§ Raw data:
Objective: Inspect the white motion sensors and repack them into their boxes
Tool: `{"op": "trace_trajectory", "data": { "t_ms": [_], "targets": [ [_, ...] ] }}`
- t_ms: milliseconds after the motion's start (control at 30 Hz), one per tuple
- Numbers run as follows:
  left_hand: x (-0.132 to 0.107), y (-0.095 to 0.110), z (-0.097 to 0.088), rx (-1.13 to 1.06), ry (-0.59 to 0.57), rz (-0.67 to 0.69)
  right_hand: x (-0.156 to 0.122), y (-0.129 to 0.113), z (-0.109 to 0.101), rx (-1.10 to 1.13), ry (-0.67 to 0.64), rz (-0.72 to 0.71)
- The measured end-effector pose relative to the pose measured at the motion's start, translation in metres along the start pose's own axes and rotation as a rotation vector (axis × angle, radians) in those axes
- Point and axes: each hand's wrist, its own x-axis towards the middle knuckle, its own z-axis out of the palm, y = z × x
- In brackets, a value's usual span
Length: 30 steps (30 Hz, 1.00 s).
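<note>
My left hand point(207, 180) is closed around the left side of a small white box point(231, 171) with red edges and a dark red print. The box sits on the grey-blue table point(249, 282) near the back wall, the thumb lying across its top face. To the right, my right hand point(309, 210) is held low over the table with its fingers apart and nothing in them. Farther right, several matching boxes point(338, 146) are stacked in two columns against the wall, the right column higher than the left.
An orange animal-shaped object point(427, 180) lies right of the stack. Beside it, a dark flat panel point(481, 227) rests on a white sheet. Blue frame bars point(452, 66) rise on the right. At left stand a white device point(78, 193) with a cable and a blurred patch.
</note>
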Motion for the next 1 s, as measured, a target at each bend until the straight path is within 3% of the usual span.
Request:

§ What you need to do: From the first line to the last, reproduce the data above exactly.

§ The completed task:
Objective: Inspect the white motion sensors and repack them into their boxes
Tool: `{"op": "trace_trajectory", "data": { "t_ms": [_], "targets": [ [_, ...] ] }}`
- t_ms: milliseconds after the motion's start (control at 30 Hz), one per tuple
- Numbers run as follows:
  left_hand: x (-0.132 to 0.107), y (-0.095 to 0.110), z (-0.097 to 0.088), rx (-1.13 to 1.06), ry (-0.59 to 0.57), rz (-0.67 to 0.69)
  right_hand: x (-0.156 to 0.122), y (-0.129 to 0.113), z (-0.109 to 0.101), rx (-1.10 to 1.13), ry (-0.67 to 0.64), rz (-0.72 to 0.71)
- The measured end-effector pose relative to the pose measured at the motion's start, translation in metres along the start pose's own axes and rotation as a rotation vector (axis × angle, radians) in those axes
- Point and axes: each hand's wrist, its own x-axis towards the middle knuckle, its own z-axis out of the palm, y = z × x
- In brackets, a value's usual span
Length: 30 steps (30 Hz, 1.00 s).
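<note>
My left hand point(207, 180) is closed around the left side of a small white box point(231, 171) with red edges and a dark red print. The box sits on the grey-blue table point(249, 282) near the back wall, the thumb lying across its top face. To the right, my right hand point(309, 210) is held low over the table with its fingers apart and nothing in them. Farther right, several matching boxes point(338, 146) are stacked in two columns against the wall, the right column higher than the left.
An orange animal-shaped object point(427, 180) lies right of the stack. Beside it, a dark flat panel point(481, 227) rests on a white sheet. Blue frame bars point(452, 66) rise on the right. At left stand a white device point(78, 193) with a cable and a blurred patch.
</note>
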Motion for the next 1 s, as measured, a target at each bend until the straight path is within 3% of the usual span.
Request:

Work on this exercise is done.